Content starts

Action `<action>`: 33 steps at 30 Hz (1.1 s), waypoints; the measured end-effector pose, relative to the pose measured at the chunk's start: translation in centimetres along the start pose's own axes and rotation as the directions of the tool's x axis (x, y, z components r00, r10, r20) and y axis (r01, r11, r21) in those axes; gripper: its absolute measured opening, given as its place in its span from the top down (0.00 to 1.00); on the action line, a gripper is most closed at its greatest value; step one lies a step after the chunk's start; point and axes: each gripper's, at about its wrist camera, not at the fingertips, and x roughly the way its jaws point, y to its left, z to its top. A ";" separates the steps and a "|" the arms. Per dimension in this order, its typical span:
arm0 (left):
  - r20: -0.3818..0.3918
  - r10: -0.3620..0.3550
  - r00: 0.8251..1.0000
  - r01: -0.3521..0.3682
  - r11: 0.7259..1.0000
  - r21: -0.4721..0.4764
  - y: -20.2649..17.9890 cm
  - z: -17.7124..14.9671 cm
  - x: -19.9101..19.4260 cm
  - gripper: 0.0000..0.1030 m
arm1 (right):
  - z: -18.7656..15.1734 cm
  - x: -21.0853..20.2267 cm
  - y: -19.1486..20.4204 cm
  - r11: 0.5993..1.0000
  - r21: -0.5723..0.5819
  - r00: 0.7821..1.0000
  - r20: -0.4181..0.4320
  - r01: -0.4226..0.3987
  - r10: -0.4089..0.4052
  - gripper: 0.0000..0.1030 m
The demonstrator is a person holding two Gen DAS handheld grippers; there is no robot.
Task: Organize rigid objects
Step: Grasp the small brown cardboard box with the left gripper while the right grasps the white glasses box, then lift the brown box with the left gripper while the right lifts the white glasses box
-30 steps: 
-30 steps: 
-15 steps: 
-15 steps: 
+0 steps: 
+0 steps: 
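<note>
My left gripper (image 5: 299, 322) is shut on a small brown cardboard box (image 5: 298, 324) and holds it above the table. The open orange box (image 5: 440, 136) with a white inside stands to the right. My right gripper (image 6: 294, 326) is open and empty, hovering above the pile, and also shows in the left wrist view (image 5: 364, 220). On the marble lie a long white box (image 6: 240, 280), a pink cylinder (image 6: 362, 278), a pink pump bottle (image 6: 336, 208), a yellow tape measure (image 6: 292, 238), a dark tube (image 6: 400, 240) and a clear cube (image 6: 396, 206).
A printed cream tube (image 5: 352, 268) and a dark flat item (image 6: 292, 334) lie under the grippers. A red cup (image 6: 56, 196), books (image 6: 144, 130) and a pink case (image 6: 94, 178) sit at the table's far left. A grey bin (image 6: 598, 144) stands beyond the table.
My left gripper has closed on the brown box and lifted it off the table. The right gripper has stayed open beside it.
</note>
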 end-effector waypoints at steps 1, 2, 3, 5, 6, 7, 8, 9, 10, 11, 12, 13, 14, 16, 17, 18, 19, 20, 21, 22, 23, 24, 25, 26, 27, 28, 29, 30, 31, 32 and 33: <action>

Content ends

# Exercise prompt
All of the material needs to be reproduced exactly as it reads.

# Exercise answer
Action `<action>`: 33 steps at 30 Hz (1.1 s), waypoints; the measured end-effector pose, relative to the pose measured at the chunk's start: translation in centimetres along the start pose's own axes and rotation as the directions of the tool's x axis (x, y, z components r00, r10, r20) and y axis (r01, r11, r21) in those axes; gripper: its absolute measured opening, given as its place in its span from the top down (0.00 to 1.00); on the action line, a gripper is most closed at its greatest value; step one lies a step after the chunk's start; point and axes: each gripper's, at about its wrist camera, not at the fingertips, and x roughly the way its jaws point, y to its left, z to its top. A ";" separates the steps and a "|" the arms. Per dimension in this order, its typical span:
arm0 (left):
  - r20: -0.3818..0.3918
  - r10: -0.3620..0.3550
  - r00: 0.8251..1.0000
  - r01: -0.3521..0.3682
  - r11: 0.7259..1.0000
  - r21: -0.4721..0.4764
  - y: -20.2649..17.9890 cm
  - z: -17.7124..14.9671 cm
  - x: -19.9101..19.4260 cm
  - gripper: 0.0000..0.1030 m
arm1 (right):
  - z: -18.7656..15.1734 cm
  - x: -21.0853..20.2267 cm
  - y: -19.1486..20.4204 cm
  - r11: 0.5993..1.0000
  - r21: -0.5723..0.5819
  - r00: 0.7821..1.0000
  - r20: -0.4181..0.4320
  - r01: -0.4226..0.3987
  - r10: -0.4089..0.4052
  - gripper: 0.0000..0.1030 m
The demonstrator is a person holding two Gen DAS handheld grippers; there is no robot.
Task: Organize rigid objects
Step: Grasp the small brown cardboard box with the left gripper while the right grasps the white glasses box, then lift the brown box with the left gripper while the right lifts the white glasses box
-30 steps: 
-30 steps: 
-15 steps: 
-15 steps: 
+0 steps: 
+0 steps: 
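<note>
My left gripper (image 5: 299, 322) is shut on a small brown cardboard box (image 5: 298, 324) and holds it above the table. The open orange box (image 5: 440, 136) with a white inside stands to the right. My right gripper (image 6: 294, 326) is open and empty, hovering above the pile, and also shows in the left wrist view (image 5: 364, 220). On the marble lie a long white box (image 6: 240, 280), a pink cylinder (image 6: 362, 278), a pink pump bottle (image 6: 336, 208), a yellow tape measure (image 6: 292, 238), a dark tube (image 6: 400, 240) and a clear cube (image 6: 396, 206).
A printed cream tube (image 5: 352, 268) and a dark flat item (image 6: 292, 334) lie under the grippers. A red cup (image 6: 56, 196), books (image 6: 144, 130) and a pink case (image 6: 94, 178) sit at the table's far left. A grey bin (image 6: 598, 144) stands beyond the table.
My left gripper has closed on the brown box and lifted it off the table. The right gripper has stayed open beside it.
</note>
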 end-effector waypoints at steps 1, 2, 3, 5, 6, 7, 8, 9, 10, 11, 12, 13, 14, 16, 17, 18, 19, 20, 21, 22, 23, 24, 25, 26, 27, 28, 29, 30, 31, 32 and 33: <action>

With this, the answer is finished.